> [DIRECTIONS]
Go through the data line by line. Copy each one holding the string "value".
*** Block opens ***
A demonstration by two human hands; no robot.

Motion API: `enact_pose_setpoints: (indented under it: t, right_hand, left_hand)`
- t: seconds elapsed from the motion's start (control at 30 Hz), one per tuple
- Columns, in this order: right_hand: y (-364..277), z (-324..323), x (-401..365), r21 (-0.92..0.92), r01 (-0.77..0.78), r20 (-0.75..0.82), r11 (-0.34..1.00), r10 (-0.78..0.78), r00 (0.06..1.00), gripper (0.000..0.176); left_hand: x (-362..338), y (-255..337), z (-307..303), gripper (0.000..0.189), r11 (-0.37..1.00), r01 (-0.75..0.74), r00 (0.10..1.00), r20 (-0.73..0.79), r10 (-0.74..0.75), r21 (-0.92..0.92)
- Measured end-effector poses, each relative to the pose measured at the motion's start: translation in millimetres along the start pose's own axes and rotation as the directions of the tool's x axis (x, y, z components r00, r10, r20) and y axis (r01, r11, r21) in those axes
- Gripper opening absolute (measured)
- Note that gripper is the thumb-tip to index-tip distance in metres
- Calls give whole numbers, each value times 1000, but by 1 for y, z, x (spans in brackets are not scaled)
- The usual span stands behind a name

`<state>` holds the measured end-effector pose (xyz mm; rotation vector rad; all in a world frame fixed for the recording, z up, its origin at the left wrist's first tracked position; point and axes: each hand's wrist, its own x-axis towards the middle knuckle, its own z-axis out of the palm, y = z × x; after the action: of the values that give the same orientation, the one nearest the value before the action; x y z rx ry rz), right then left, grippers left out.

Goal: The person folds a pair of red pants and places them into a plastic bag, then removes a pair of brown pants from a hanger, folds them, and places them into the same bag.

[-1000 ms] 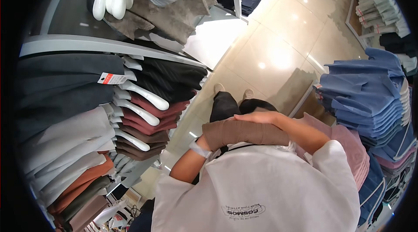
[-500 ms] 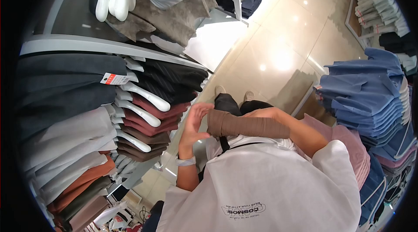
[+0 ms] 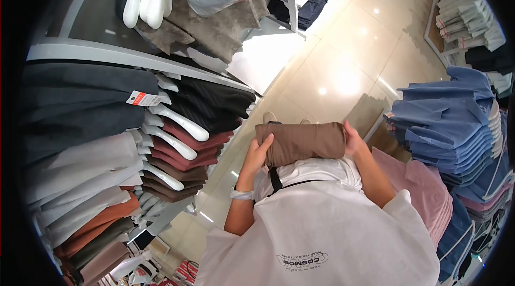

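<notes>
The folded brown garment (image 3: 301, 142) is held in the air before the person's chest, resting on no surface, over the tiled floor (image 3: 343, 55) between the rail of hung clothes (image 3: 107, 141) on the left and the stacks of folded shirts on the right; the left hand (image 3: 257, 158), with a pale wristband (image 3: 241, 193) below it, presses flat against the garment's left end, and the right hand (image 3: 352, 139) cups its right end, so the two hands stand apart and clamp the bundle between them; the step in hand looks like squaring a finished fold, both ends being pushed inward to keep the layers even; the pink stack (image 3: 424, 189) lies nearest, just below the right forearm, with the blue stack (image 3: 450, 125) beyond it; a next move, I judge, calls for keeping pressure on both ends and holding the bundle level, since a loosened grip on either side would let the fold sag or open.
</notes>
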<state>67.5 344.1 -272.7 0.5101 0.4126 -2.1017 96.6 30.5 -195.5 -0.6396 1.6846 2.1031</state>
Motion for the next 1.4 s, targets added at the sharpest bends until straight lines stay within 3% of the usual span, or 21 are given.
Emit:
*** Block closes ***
> [OUTPUT FOR THIS TASK]
- Calls give whole numbers, each value times 1000, but by 1 for y, z, x (spans in brackets are not scaled)
`<state>` holds the measured end-effector pose (xyz mm; rotation vector rad; all in a world frame fixed for the recording, z up, its origin at the left wrist's first tracked position; point and axes: each hand's wrist, its own x-axis towards the middle knuckle, its own z-axis out of the palm, y = z × x; after the action: of the values that give the same orientation, the one nearest the value before the action; x y z rx ry rz), right then left, grippers left out.

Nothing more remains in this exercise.